> **Exercise goal**: How many lines of the data include the string "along"? State that number alone.

> **Stored data**:

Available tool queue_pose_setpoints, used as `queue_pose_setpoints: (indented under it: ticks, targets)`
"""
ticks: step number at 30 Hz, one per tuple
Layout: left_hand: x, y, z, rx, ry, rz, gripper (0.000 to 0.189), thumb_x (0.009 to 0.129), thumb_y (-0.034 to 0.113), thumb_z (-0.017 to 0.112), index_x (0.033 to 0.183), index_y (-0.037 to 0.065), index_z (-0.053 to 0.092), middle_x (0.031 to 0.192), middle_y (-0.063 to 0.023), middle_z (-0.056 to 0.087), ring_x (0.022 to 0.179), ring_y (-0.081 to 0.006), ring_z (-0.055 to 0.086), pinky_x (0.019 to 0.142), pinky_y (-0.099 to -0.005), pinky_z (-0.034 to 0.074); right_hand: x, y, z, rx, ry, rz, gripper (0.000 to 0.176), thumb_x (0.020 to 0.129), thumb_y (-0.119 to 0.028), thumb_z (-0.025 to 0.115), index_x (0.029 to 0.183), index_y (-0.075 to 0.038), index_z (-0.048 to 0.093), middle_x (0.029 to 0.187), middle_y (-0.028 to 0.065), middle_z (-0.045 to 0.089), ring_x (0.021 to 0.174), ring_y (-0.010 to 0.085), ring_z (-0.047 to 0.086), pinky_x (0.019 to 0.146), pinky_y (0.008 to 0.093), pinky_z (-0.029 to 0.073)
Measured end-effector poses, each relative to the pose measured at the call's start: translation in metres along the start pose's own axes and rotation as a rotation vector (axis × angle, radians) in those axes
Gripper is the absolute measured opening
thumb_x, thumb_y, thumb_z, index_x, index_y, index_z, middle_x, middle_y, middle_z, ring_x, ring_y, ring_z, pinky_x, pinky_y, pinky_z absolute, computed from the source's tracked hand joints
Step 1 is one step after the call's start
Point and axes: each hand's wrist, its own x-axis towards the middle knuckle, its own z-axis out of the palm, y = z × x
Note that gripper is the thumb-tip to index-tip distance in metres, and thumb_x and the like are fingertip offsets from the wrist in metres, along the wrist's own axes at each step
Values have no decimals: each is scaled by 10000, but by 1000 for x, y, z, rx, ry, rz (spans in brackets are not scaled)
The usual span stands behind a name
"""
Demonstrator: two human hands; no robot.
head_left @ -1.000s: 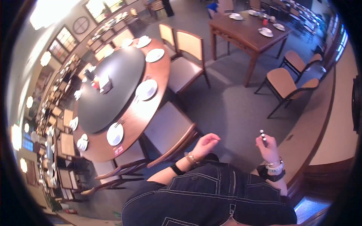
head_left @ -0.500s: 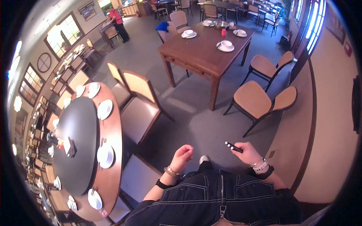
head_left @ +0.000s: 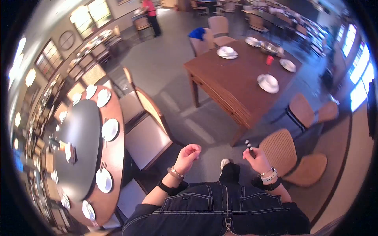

> **The answer**: 2